Assignment
Stop after the line with "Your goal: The". Up to that point, output every line of the listing below exactly from the first one onward, skipping pictures.

Dataset content

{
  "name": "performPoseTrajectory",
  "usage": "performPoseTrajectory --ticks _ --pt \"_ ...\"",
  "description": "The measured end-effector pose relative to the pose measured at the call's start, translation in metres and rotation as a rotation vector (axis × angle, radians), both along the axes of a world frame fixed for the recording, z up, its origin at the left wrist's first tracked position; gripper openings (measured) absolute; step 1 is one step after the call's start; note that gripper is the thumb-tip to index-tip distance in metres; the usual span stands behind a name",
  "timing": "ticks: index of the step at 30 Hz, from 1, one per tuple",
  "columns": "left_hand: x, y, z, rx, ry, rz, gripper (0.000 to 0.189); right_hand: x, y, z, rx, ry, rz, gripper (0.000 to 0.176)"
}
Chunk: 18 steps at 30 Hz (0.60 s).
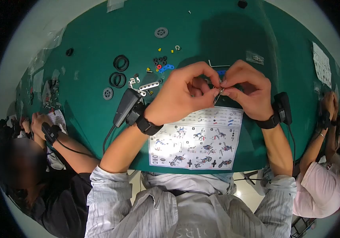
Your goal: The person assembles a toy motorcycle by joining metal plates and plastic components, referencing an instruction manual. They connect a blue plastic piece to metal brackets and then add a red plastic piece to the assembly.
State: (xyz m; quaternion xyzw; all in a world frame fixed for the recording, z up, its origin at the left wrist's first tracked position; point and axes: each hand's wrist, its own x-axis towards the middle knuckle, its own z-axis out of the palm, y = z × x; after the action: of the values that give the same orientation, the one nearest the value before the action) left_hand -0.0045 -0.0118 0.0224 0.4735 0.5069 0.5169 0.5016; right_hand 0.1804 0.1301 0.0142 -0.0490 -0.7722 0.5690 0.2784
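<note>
My left hand (187, 93) and my right hand (251, 90) meet above the top edge of a printed instruction sheet (195, 152). Thumbs and index fingers of both are pinched on a small metal part (218, 95), mostly hidden by the fingertips. Just behind them lie an L-shaped hex key (219, 66) and a blue piece (221, 72), partly covered. Left of my left hand are a silver perforated strip (149, 86), a blue perforated piece (166, 68), several small black rings (160, 60) and tiny yellow pieces (149, 70).
Black tyres (117, 79) and a grey spoked wheel (107, 93) lie to the left, another grey wheel (161, 32) farther back. A small plastic bag (254, 58) rests at the right on the green table (98, 43). People sit on both sides, with their hands at the table.
</note>
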Motion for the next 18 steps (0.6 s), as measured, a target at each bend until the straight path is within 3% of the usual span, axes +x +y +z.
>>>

Answer
{
  "name": "performPoseTrajectory",
  "usage": "performPoseTrajectory --ticks _ --pt \"_ ...\"",
  "description": "The measured end-effector pose relative to the pose measured at the call's start, translation in metres and rotation as a rotation vector (axis × angle, radians), both along the axes of a world frame fixed for the recording, z up, its origin at the left wrist's first tracked position; gripper openings (measured) absolute; step 1 is one step after the call's start; note that gripper is the thumb-tip to index-tip distance in metres; the usual span stands behind a name",
  "timing": "ticks: index of the step at 30 Hz, from 1, one per tuple",
  "columns": "left_hand: x, y, z, rx, ry, rz, gripper (0.000 to 0.189); right_hand: x, y, z, rx, ry, rz, gripper (0.000 to 0.176)"
}
Chunk: 18 steps at 30 Hz (0.60 s).
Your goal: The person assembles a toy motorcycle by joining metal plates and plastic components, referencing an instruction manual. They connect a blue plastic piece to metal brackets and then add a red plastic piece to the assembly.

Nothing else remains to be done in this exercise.